Treason (stirring up an enemy, or delivering a Roman to an enemy) was subject to the death penalty. No one should be put to death without a conviction, no matter what the crime, or who he may be. (Previously some lenders had seen it fit to condemn some debtors to death who failed to pay.)
No burials or cremations were allowed within the city walls.
There are several ‘rules’ trying to restrict over-zealous mourning or overly flamboyant funerals. An individual could only have one funeral. Pyres should not be built from polished wood. Women should not lacerate their faces or scratch their cheeks in mourning, nor should they wail. Expenses for funeral ceremonies should not exceed what was deemed proper. No more than three women should prepare the body for the funeral. The funeral procession should be accompanied by no more than ten flute players. It was forbidden to place a body onto a funeral pyre with any gold upon it. All such jewellery had to be removed. The only exception was if the body had any dental gold in its teeth. No wines or fragrances should be sprinkled, on the pyre, etc, etc More practically, a pyre could not be built within sixty feet of a building without the owner’s permission. On a callous note the rules also stipulate that no dead slave should be anointed for a funeral, nor should any drinking or banqueting take place in his honour. Usucapio should not allow anyone to the approach to or any part of a tomb. Peoples Assemblies were not to take place when one had died who had distinguished himself in service to the state.

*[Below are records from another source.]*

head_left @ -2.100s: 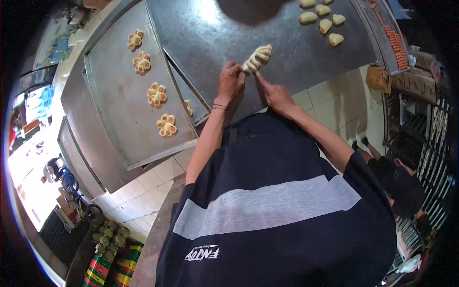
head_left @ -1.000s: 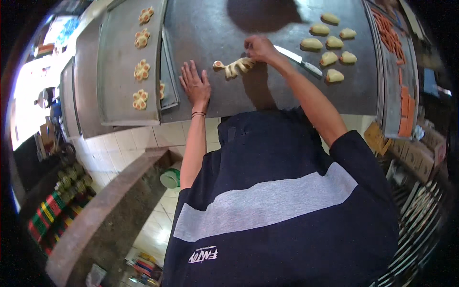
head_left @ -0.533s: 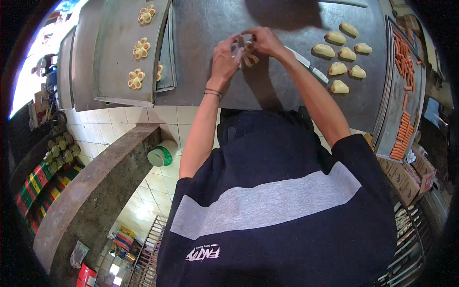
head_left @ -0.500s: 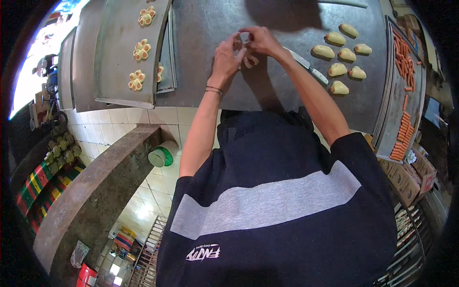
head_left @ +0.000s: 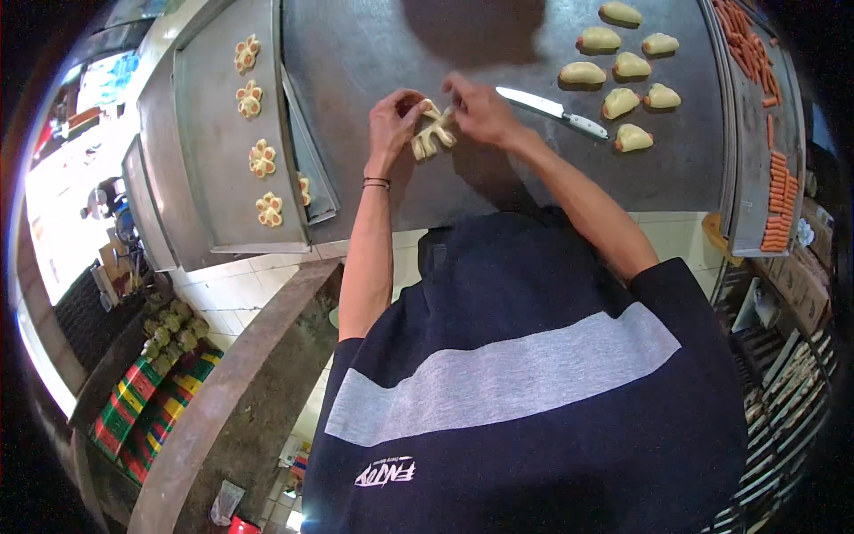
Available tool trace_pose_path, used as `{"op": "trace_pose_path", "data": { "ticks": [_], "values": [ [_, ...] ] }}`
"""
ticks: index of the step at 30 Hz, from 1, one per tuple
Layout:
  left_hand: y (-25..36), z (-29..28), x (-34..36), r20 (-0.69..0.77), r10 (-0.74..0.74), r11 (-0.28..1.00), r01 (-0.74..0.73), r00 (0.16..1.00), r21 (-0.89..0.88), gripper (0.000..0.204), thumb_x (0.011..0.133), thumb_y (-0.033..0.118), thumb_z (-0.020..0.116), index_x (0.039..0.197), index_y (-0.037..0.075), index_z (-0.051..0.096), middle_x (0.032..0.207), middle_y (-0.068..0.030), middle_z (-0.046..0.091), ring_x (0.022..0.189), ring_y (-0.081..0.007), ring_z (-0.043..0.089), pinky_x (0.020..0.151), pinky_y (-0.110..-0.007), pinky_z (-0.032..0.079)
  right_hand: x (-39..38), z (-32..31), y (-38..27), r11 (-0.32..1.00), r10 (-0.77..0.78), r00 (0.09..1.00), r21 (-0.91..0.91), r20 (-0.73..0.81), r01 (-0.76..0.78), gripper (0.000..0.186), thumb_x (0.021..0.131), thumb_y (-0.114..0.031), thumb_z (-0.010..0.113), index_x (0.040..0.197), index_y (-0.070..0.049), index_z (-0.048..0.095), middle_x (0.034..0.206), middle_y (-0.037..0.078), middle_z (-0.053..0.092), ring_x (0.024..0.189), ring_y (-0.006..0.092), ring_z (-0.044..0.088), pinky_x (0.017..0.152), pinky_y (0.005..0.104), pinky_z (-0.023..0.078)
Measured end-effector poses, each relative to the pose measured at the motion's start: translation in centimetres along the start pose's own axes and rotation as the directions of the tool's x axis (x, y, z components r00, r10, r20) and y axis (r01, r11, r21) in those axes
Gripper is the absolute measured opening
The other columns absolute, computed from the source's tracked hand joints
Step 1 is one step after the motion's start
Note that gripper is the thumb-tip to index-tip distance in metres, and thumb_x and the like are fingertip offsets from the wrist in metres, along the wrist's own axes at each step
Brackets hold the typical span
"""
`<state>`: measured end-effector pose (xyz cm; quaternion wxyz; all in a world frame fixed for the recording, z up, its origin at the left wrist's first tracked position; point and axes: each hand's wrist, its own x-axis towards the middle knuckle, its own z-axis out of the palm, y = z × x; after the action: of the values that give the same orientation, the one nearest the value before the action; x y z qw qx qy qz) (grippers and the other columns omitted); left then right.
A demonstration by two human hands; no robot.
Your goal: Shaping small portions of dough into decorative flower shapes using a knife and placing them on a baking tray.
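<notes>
A pale piece of dough (head_left: pixel 433 142), cut into several joined lobes, hangs between my two hands above the steel table. My left hand (head_left: pixel 395 127) pinches its left side between thumb and fingers. At its upper right, the curled fingers of my right hand (head_left: pixel 483 112) grip the dough's edge; part of the contact is hidden. Right of my right hand lies a white-handled knife (head_left: pixel 551 109), blade pointing left. Several uncut sausage-filled dough rolls (head_left: pixel 632 65) rest farther right. Flower-shaped dough pieces (head_left: pixel 261 158) with sausage slices stand in a row on the tray at the left.
The metal tray (head_left: pixel 218 133) overlaps another tray (head_left: pixel 307 156) at the table's left edge. On the right, a long tray (head_left: pixel 753 169) holds loose sausages (head_left: pixel 777 200). A concrete ledge (head_left: pixel 240 383) runs below the table at the left. Cardboard boxes (head_left: pixel 801 276) stand at the lower right.
The view has shifted, bringing more of the left tray into sight. My hands have moved slightly apart, and the cut dough between them now shows spread out.
</notes>
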<state>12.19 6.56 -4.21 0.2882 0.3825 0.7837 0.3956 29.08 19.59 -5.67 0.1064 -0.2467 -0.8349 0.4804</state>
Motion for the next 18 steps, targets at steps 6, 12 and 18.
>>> {"op": "trace_pose_path", "data": {
  "ticks": [6,12,18],
  "values": [
    [1.6,1.8,1.2,0.105,0.05,0.998,-0.054,0.993,0.042,0.02,0.092,0.018,0.076,0.103,0.002,0.08,0.092,-0.0137,0.079,0.086,-0.0217,0.077,0.081,-0.034,0.059,3.5,-0.2,3.5,0.969,-0.124,0.988,-0.228,-0.094,0.1,0.023,0.084,-0.013,0.066,0.104,-0.001,0.067,0.095,0.024,0.07,0.094,0.0458,0.069,0.084,0.0541,0.055],
    [-0.2,2.3,0.1,0.05,0.135,0.99,-0.134,0.99,-0.035,0.029,0.097,0.015,0.071,0.125,0.005,0.074,0.106,-0.0122,0.078,0.096,-0.0202,0.076,0.085,-0.034,0.06,-1.6,0.4,4.9,0.993,0.08,0.961,-0.062,-0.265,-0.1,0.023,0.085,-0.012,0.067,0.106,-0.004,0.071,0.108,0.021,0.066,0.107,0.044,0.064,0.091,0.0506,0.054],
    [-2.1,-3.0,-2.0,0.112,0.103,0.994,-0.105,0.988,0.013,0.038,0.098,0.01,0.071,0.135,0.005,0.068,0.12,-0.0117,0.076,0.107,-0.0206,0.074,0.09,-0.036,0.061,-8.1,3.3,-1.2,0.968,0.07,0.994,-0.233,-0.079,-0.087,0.029,0.086,-0.016,0.071,0.114,-0.01,0.069,0.11,0.016,0.064,0.106,0.0424,0.065,0.09,0.0526,0.055]
  ]
}}
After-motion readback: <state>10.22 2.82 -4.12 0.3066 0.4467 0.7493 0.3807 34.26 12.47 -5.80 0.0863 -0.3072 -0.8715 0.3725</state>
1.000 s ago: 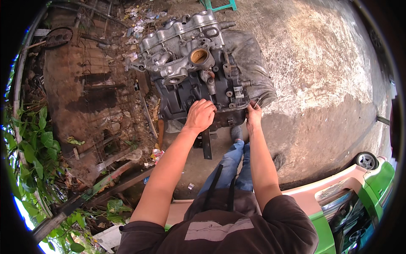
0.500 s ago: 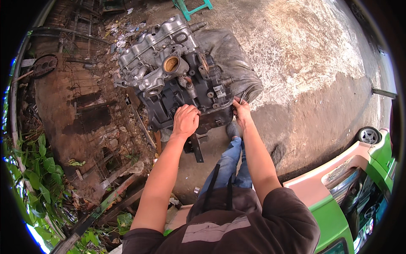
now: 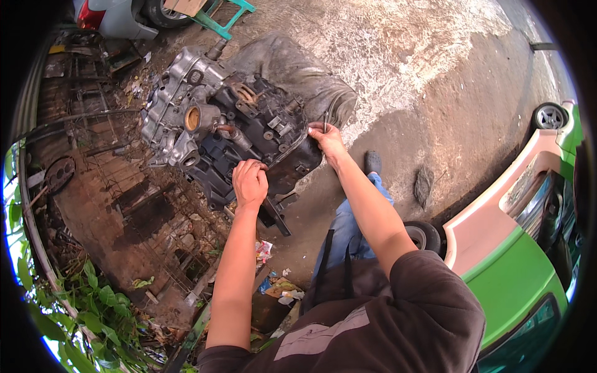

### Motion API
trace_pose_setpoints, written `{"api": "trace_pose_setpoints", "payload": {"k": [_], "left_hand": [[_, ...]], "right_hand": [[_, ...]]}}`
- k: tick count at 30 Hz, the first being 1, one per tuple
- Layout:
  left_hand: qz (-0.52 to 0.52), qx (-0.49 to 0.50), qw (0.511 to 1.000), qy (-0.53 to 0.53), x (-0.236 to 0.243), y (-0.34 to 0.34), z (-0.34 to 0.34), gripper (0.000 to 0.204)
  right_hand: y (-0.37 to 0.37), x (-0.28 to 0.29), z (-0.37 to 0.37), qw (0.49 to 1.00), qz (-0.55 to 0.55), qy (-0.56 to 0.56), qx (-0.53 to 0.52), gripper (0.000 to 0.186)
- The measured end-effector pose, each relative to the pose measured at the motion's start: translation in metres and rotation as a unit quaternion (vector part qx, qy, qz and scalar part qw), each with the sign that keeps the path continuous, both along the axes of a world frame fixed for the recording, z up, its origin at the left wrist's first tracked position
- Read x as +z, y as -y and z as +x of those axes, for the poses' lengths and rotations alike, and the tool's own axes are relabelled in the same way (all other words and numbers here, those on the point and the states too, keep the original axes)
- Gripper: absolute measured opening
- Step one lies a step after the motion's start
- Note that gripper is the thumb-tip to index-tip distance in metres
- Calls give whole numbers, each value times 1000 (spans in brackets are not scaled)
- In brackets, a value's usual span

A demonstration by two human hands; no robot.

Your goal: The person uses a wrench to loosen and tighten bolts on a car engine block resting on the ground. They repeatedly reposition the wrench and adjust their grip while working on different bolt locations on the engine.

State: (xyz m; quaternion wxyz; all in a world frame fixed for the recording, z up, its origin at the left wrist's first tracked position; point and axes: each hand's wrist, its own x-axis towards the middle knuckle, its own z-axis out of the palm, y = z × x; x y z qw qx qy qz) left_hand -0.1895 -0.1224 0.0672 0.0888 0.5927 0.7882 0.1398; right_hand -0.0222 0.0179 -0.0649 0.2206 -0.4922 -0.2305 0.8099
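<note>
A car engine (image 3: 249,133) lies tilted before me, with a silver ribbed cover on its far left side and a round brassy opening on top. My left hand (image 3: 250,183) rests on its near edge, fingers curled and pressed together; whatever is under the fingertips is hidden. At the engine's right corner, my right hand (image 3: 328,143) is closed in a pinch. A thin metal rod (image 3: 326,118) sticks up from its fingers; its other end is hidden. Between my hands runs the rim of a dark pan-like part (image 3: 297,166). Below my left hand juts a black metal bracket (image 3: 273,217).
Behind the engine lies a crumpled grey cover (image 3: 280,56). A green stool (image 3: 224,25) stands beyond it. To my right is a green and pink vehicle (image 3: 497,248); to my left are rusty sheets (image 3: 93,217), litter and leafy plants (image 3: 93,298). A stone (image 3: 423,186) lies on the concrete.
My view has turned and shifted, so the engine and both hands appear farther left and more of the vehicle shows. Both hands stay at about the same places on the engine.
</note>
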Motion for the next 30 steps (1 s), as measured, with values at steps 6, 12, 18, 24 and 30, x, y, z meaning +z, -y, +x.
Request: {"api": "trace_pose_setpoints", "payload": {"k": [6,12,18,24,30], "left_hand": [[-4,-1,1000,-5,-2,0,0,12],[-18,7,1000,-2,-1,0,1,12],[-13,7,1000,0,-2,1,1,13],[-19,4,1000,-3,-3,2,-1,13],[-20,-2,1000,-11,-3,2,-1,13]], "right_hand": [[2,-2,-4,999,-9,19,-24,16],[2,-6,-10,1000,-2,22,-18,18],[2,1,-3,999,-10,-19,-33,19],[3,-9,-6,999,-23,-15,-33,22],[3,-13,-9,999,-16,-10,-37,18]]}}
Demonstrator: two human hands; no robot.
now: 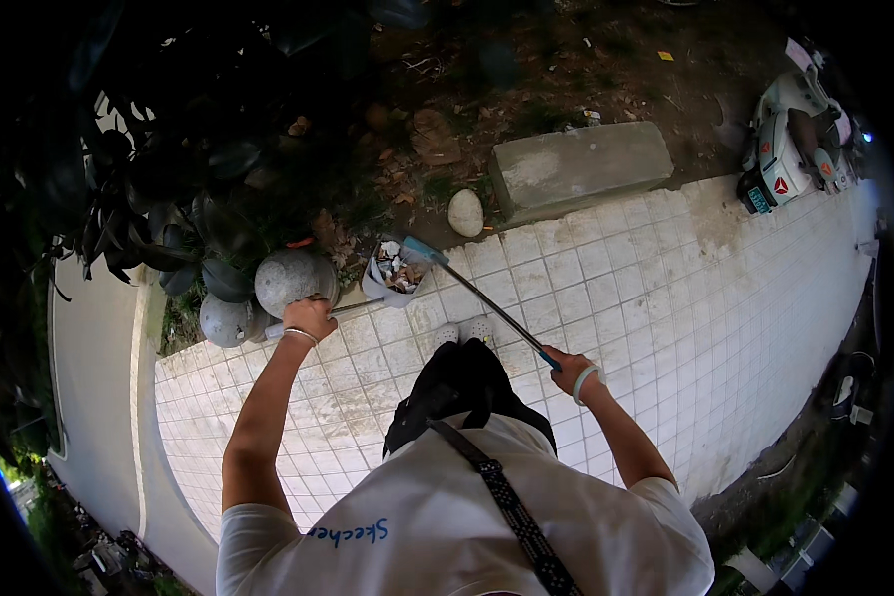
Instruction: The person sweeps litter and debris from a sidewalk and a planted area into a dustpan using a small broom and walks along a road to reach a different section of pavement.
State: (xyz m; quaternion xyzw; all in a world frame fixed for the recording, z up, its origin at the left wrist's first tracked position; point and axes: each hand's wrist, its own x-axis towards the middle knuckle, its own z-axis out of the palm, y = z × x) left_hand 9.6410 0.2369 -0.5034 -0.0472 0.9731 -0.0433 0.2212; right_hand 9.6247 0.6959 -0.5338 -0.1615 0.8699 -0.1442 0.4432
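Far off to the upper right of your right grip (pixel 569 373), the parked scooter (pixel 790 139) carries a small green rectangular plate (pixel 758 199) and a red triangular sticker (pixel 781 186). A tiny yellow scrap (pixel 665 56) lies on the soil beyond.

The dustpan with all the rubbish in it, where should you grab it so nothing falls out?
Grab the dustpan by its long handle, near the far end, coming from the left side, where the left hand grips it. The handle sticks out sideways from the pan, away from the litter, while the broom in the right hand reaches in from the right.
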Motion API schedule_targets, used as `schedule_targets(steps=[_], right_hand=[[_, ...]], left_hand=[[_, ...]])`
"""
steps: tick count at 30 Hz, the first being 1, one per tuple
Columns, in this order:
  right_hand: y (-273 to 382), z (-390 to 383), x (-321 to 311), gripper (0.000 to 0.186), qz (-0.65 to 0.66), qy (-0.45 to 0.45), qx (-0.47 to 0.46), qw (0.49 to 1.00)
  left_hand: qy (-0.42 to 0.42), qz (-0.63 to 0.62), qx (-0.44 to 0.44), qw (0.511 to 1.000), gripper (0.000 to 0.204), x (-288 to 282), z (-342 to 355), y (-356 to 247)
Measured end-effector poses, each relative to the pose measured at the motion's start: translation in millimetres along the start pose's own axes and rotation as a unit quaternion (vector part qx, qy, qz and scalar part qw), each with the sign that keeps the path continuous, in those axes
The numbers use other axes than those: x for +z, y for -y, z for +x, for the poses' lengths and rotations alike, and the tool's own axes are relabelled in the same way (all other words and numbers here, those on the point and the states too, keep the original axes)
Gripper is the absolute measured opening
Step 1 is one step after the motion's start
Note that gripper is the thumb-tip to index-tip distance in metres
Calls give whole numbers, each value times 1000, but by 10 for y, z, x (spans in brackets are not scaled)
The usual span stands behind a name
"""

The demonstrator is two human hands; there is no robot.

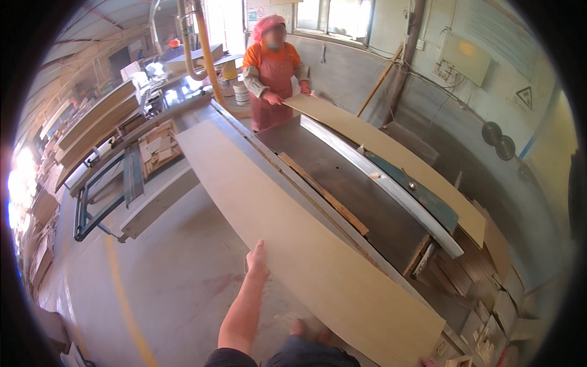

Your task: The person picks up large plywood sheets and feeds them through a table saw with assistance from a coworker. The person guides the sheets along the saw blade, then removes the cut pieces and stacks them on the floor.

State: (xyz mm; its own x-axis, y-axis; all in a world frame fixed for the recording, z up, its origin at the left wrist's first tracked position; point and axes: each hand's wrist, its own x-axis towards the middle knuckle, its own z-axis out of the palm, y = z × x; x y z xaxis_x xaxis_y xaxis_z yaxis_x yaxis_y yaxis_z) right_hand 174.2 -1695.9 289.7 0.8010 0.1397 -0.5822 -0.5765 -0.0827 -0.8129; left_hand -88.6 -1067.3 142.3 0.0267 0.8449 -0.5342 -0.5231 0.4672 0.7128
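A metal rail and wood strip lie on the dark table over grey floor. Left hand pinches a board; right hand, I can't tell.

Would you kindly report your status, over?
Left hand at long panel, left edge. Right hand at near end, mostly out of frame. Wooden strip right of panel.

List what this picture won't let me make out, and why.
In the head view:
Right hand: mostly cut off by the lower edge.
Left hand: any fingers under the long, flat, pale-tan wooden board are hidden by it.
Co-worker in a pinkish-red apron: lower legs hidden behind the flat, dark-grey table.
Pale printed wall panel: lettering too small to read.
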Motion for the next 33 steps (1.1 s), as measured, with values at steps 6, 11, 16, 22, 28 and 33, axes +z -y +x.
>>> schedule_targets(steps=[6,11,16,22,28,33], right_hand=[[56,-379,-247,23,12,-60,-43,997],[193,-485,-420,27,29,-73,-75,994],[242,-522,-612,31,60,-66,-90,992],[-155,-592,-637,37,104,4,-90,990],[-795,-375,-313,42,125,172,-142,967],[-671,199,-248,58,-115,114,-235,959]], left_hand=[[63,-5,17,998,40,90,-566,44],[-22,-15,24,999,35,530,-1305,-116],[-7,-18,43,999,34,811,-1883,9],[31,-56,49,997,35,1080,-2529,572],[43,-33,-48,997,51,1001,-3113,1356],[218,339,63,913,53,1060,-3942,1783]])
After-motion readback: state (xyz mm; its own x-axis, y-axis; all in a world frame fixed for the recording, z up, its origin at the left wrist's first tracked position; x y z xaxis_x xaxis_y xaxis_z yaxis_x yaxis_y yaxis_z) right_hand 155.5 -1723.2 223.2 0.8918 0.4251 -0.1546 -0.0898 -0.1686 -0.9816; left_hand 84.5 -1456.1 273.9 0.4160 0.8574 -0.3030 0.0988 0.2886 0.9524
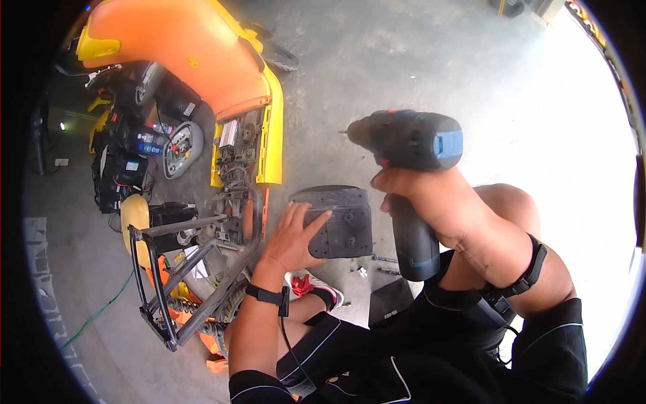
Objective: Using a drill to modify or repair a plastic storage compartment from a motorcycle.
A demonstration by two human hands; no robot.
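Note:
My right hand (pixel 431 195) is wrapped round the grip of a dark cordless drill (pixel 414 138) with blue trim. A thin bit at its nose points left, above and to the right of a black plastic box (pixel 346 232), apart from it. My left hand (pixel 296 232) holds this box at its left side, the thumb lying across its face and the other fingers along its upper left edge. Rounded corners and two small raised fittings show on that face. What lies under the box is hidden.
On the left stands a partly stripped orange and yellow scooter (pixel 182 47) with a bare metal frame (pixel 182 276). Behind it are a grey oval part (pixel 183 149), blue bottles (pixel 149 143) and dark cases. Small tools (pixel 385 259) and a black flat piece (pixel 390 301) lie near my foot.

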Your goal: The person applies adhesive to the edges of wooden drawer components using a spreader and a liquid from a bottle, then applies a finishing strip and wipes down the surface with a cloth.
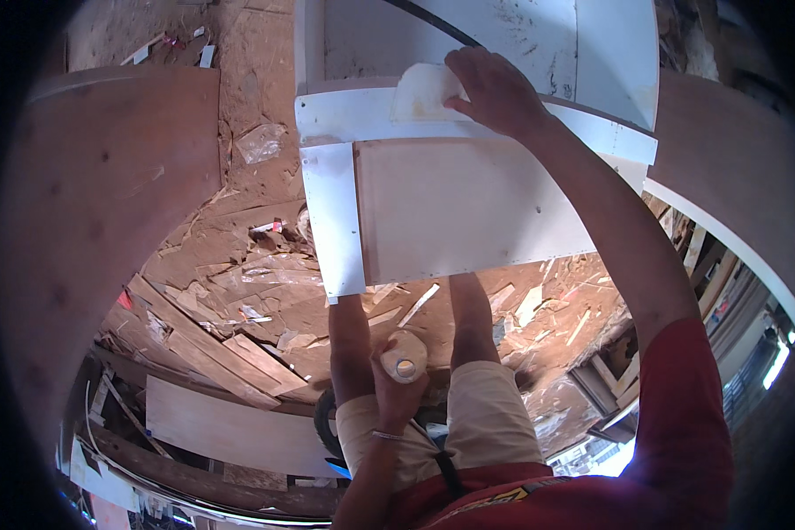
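Low in front of my body, my left hand (398,395) is wrapped round a pale, rounded bottle (405,346), whose round mouth faces up toward me. My right arm reaches forward over a white wooden cabinet-like box. At its near upper edge, my right hand (496,88) pinches the right side of a flat, pale, rounded scraper-like piece (426,92). That piece lies against the white edge strip (344,115). Below the strip is a light panel (468,208) with a white upright strip (331,216) at its left.
Wood scraps and plastic litter the reddish dirt floor (238,212). Long boards (212,353) lie at lower left. A large brown sheet (124,177) stands at left, another board (724,150) at right. Stacked timber (715,265) is at right. A dark strip (433,22) crosses the box's interior.
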`<state>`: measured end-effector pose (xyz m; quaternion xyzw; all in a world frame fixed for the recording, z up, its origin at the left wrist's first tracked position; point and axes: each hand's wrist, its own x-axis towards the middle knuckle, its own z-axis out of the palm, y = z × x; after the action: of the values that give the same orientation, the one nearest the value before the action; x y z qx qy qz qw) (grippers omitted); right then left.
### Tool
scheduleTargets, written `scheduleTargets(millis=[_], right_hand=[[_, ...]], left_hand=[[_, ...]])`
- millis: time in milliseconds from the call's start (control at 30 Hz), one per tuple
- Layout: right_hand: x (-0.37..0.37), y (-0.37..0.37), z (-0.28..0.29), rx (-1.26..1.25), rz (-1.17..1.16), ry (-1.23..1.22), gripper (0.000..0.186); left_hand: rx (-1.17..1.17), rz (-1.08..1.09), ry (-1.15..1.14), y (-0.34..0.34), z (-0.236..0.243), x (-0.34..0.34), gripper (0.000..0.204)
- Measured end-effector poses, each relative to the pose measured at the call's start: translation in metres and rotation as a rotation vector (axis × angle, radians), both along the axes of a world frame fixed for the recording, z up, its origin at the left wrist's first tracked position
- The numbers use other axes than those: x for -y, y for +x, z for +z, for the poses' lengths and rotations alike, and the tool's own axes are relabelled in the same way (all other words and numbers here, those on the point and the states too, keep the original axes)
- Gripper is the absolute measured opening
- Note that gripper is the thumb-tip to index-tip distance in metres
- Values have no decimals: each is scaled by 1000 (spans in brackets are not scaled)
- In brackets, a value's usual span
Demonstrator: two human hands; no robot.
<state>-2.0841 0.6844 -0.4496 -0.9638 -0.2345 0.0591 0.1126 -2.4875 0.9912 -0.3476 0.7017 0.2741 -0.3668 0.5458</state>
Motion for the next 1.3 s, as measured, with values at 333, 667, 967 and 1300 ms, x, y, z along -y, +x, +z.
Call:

Marriage between patricians and plebeians was forbidden.
(This law was withdrawn soon after) No affairs ‘of great importance’ should be decided without a vote by the people.
A more recent law or court ruling on a subject overruled an old one.
Nothing can be rendered sacred (for sacrifice or as a temple) of which ownership is disputed. If a slave commits damage the owner is liable for repairs. If the slave acted with the knowledge of the owner, the owner is liable for penalty. The levels of punishment for assault were also defined; the level varied according to the status of the person who had committed the crime. Harsher for a plebeian, milder for a patrician. And should the victim of the crime be a mere slave, the sentence was reduced yet further.
The laws also distinguished between an intentional and an accidental killing.
And the historian Pliny the Elder tells us that the penalty for murder according to the Twelve Tables was less than that for stealing crops. (For murder it was death by clubbing to death. For stealing crops it was the same, yet was one hung afterwards (‘as a sacrifice to Ceres’).